Everything from the line containing "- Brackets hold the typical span" to the last line of the material below must be retyped exactly, both ends included; skip the pictures.
-------- Material provided --------
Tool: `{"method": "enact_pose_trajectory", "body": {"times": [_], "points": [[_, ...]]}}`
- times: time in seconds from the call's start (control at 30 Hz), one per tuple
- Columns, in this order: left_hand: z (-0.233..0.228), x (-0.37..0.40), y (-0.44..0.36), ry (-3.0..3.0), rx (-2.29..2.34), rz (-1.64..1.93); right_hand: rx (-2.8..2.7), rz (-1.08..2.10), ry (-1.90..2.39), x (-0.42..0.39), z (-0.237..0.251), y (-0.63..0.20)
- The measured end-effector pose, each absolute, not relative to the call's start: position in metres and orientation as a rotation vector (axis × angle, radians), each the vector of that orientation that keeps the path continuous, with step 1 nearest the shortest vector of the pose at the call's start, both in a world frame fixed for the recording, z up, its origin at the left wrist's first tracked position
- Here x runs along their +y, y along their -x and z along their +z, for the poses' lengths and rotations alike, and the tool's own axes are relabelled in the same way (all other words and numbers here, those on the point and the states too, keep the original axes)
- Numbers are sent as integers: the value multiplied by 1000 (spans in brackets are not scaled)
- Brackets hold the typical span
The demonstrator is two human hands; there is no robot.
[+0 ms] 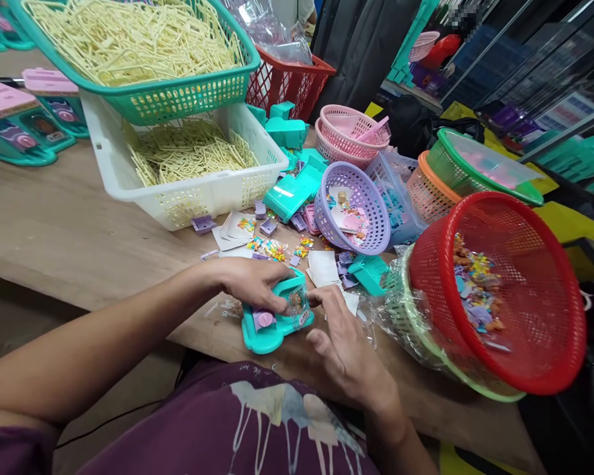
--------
(Output for this task)
- Brackets hold the typical span
The demonstrator is two human hands; there is no robot.
[+0 ms] 

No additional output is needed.